Studio album by hide
- Released: September 2, 1996
- Recorded: 1995–1996
- Genre: Alternative rock, industrial rock
- Length: 62:16
- Label: MCA Victor
- Producer: hide

Hide chronology
| Hide Your Face (1994) | Psyence (1996) | Ja, Zoo (1998) |

Singles from Psyence
- "Misery" Released: June 24, 1996; "Beauty & Stupid" Released: August 12, 1996; "Hi-Ho/Good Bye" Released: December 18, 1996;

= Psyence =

Psyence is the second album by Japanese musician hide, released on September 2, 1996. It topped the Oricon Albums Chart and was certified double platinum by the RIAJ for sales over 500,000 copies. The album was re-released on the Japan only format SHM-CD on December 3, 2008.

Professional ratings
Review scores
| Source | Rating |
| Allmusic |  |

==Overview==
Eric Westfall, one of the album's recording and mixing engineers, was told that hide requested to work with him after the musician heard some of Westfall's work and liked the guitar sounds.

When forming Zilch, hide and Kazuhiko "I.N.A." Inada did not preemptively divide the songs they were working on between hide's solo career and the new band.

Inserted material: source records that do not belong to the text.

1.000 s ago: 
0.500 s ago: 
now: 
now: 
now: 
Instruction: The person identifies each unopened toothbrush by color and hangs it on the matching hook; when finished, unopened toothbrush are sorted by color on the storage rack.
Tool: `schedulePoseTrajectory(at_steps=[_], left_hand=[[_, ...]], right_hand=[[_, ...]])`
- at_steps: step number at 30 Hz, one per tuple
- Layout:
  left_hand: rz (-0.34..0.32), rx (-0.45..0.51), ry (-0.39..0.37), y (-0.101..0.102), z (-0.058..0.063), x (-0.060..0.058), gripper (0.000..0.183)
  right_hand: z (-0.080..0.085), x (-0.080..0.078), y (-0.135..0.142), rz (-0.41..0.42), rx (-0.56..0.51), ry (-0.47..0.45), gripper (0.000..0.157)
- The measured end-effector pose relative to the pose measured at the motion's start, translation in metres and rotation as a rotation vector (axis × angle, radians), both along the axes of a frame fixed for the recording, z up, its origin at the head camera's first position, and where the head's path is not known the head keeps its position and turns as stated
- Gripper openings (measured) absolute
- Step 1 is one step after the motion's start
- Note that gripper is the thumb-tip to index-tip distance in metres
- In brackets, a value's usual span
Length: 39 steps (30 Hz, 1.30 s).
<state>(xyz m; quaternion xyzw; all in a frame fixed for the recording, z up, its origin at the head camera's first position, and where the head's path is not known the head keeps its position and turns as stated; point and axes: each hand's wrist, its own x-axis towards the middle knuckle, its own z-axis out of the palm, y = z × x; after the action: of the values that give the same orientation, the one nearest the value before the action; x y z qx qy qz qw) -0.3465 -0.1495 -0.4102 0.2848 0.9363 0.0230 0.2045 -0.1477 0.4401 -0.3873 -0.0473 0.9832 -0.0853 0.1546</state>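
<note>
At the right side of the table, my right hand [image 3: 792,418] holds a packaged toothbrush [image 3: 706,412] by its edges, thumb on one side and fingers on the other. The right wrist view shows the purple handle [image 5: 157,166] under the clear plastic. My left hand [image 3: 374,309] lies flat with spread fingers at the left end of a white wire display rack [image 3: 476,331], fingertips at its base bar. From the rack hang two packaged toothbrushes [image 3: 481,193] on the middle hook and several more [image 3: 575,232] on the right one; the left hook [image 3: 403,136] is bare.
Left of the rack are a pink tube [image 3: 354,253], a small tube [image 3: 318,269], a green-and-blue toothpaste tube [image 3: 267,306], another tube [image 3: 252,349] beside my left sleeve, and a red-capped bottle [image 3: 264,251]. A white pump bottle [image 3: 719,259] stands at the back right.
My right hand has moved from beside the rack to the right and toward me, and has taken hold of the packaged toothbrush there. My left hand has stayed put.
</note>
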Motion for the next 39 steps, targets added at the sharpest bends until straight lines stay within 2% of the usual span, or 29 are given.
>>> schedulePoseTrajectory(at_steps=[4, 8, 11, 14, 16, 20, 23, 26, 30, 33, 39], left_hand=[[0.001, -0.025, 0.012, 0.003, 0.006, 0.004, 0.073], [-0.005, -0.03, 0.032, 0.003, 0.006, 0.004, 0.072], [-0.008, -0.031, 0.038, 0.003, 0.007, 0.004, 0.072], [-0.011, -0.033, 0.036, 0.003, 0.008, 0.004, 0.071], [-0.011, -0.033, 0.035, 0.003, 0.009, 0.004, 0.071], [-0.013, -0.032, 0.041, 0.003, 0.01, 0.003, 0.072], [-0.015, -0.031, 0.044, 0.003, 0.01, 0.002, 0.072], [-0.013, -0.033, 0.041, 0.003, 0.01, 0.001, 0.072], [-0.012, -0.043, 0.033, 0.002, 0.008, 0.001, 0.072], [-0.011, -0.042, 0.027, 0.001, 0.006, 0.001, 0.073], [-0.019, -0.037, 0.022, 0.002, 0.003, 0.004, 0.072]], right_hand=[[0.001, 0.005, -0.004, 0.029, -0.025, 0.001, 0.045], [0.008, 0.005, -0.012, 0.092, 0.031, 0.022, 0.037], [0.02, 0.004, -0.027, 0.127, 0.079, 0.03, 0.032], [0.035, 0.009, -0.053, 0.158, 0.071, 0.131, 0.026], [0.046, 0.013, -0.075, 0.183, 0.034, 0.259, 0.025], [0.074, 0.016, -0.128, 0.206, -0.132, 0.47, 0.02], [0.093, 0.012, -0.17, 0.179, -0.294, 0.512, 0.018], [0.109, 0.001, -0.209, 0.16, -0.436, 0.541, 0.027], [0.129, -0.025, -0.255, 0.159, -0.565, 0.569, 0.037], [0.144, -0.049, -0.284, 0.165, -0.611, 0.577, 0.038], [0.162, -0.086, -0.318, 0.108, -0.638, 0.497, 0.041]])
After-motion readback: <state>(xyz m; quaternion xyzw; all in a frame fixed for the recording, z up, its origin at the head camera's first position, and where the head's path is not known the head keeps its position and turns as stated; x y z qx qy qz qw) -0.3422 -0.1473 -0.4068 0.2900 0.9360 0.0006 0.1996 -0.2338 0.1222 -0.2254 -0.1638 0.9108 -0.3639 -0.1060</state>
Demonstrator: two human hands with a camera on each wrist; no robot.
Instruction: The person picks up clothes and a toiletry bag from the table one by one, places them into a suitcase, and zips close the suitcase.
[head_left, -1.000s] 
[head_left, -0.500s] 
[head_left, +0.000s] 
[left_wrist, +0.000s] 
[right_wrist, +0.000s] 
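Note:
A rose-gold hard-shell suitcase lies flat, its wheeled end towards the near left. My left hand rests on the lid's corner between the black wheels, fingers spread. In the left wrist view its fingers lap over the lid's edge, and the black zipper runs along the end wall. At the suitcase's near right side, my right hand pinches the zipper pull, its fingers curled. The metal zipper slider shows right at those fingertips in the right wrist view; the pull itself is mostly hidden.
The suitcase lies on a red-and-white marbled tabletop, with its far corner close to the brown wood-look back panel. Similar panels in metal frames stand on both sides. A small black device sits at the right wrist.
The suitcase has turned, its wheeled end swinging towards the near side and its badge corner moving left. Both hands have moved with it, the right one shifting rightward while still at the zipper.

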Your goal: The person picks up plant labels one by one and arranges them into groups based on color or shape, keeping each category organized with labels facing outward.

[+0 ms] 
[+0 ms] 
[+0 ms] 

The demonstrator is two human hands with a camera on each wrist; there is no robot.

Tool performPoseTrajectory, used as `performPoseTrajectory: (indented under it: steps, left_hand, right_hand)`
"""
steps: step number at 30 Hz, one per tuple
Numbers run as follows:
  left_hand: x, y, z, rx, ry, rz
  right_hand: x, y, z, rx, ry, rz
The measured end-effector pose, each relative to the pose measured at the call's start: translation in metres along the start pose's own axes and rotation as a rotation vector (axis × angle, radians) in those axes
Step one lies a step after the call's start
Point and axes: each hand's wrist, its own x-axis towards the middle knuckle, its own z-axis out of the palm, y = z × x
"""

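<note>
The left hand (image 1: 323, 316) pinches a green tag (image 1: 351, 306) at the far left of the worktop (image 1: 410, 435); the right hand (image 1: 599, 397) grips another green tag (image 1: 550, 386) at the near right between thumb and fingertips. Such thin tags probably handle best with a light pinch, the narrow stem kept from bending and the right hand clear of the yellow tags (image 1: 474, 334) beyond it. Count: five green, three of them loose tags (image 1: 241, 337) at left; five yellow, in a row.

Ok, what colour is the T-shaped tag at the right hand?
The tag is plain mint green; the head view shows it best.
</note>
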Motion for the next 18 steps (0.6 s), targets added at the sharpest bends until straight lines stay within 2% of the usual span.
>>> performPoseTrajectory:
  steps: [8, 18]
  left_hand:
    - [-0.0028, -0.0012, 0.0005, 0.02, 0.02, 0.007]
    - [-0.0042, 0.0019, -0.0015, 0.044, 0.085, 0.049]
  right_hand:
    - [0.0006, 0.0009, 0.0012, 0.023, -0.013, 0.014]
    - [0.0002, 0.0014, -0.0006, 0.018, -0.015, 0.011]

As such, an English version of "Damage" was first recorded before the Japanese version that appears on Psyence, but it was not included on 3.2.1..

The version of "Misery" that appears on the album is a remix of the original single. The version of "LEMONed I Scream" heard on the album is different than the one originally included as the B-side to the "Misery" single. Although "Lassie" is listed as "Demo Master Version", no other version of the song has been released.

==Commercial performance==
Psyence reached the number 1 position on the Oricon Albums Chart. The 2008 re-release reached number 219 on the chart.

The album was certified Gold by the RIAJ in September 1996, Platinum in December 1998, and Double Platinum in February 2020 for sales over 500,000.

==Track listing==

| No. | Title | Length |
|---|---|---|
| 1. | "Psyence" | 3:18 |
| 2. | "Erase" | 3:25 |
| 3. | "Genkai Haretsu (限界破裂)" | 4:42 |
| 4. | "Damage" | 4:34 |
| 5. | "LEMONed I Scream (Choco-Chip Version)" | 2:47 |
| 6. | "Hi-Ho" | 5:46 |
| 7. | "Flame" | 5:20 |
| 8. | "Beauty & Stupid" | 4:06 |
| 9. | "Oedo Cowboys" | 1:22 |
| 10. | "Bacteria" | 5:39 |
| 11. | "Good Bye" | 3:59 |
| 12. | "Cafe Le Psyence" | 1:00 |
| 13. | "Lassie (Demo Master Version)" | 3:33 |
| 14. | "Pose" | 4:57 |
| 15. | "Misery (Remix Version)" | 5:10 |
| 16. | "Atomic M･O･M" | 2:38 |

==Personnel==
Main artist
- hide – vocals, guitar, bass (except for tracks 3, 10), arranger, producer

Musicians and production
- Kazuhiko Inada – programming, engineer
- Takashi Kaneuchi – bass on tracks 3, 10
- Satoshi "Joe" Miyawaki (ZIGGY) – drums except tracks 7, 11
- Eiki "Yana" Yanagita (ZEPPET STORE) – drums on tracks 7, 11
- Eric Westfall – piano, engineer
Personnel per the album's liner notes.

==Cover versions==
"Genkai Haretsu" and "Flame" were covered, by Oblivion Dust and Zeppet Store respectively, on the 1999 hide tribute album Tribute Spirits. Oblivion Dust performed their version live on May 4, 2008, at the hide memorial summit, with "Flame", "Damage" and "Pose" also covered live earlier that same day by Hurdy Gurdy (Seizi Kimura of Zeppet Store), Ladies Room and D'espairsRay respectively. "Flame" was covered by defspiral for their 2011 hide tribute maxi single "Reply -Tribute to hide-". The Kiddie covered "Damage" for Tribute II -Visual Spirits-, while Tribute III -Visual Spirits- included a cover of "Genkai Haretsu" by Griever and "Bacteria" by Awoi. Both albums were released on July 3, 2013. Chay and J covered "Flame" for Tribute VI -Female Spirits- and Tribute VII -Rock Spirits- respectively. The second album also included D'erlanger covering "Genkai Haretsu" and a recording of "Pose" by Cutt. Both albums were released on December 18, 2013. "Bacteria" was covered by SexFriend, a duo consisting of Aina The End from BiSH and UK from Moroha, for the June 6, 2018 Tribute Impulse album.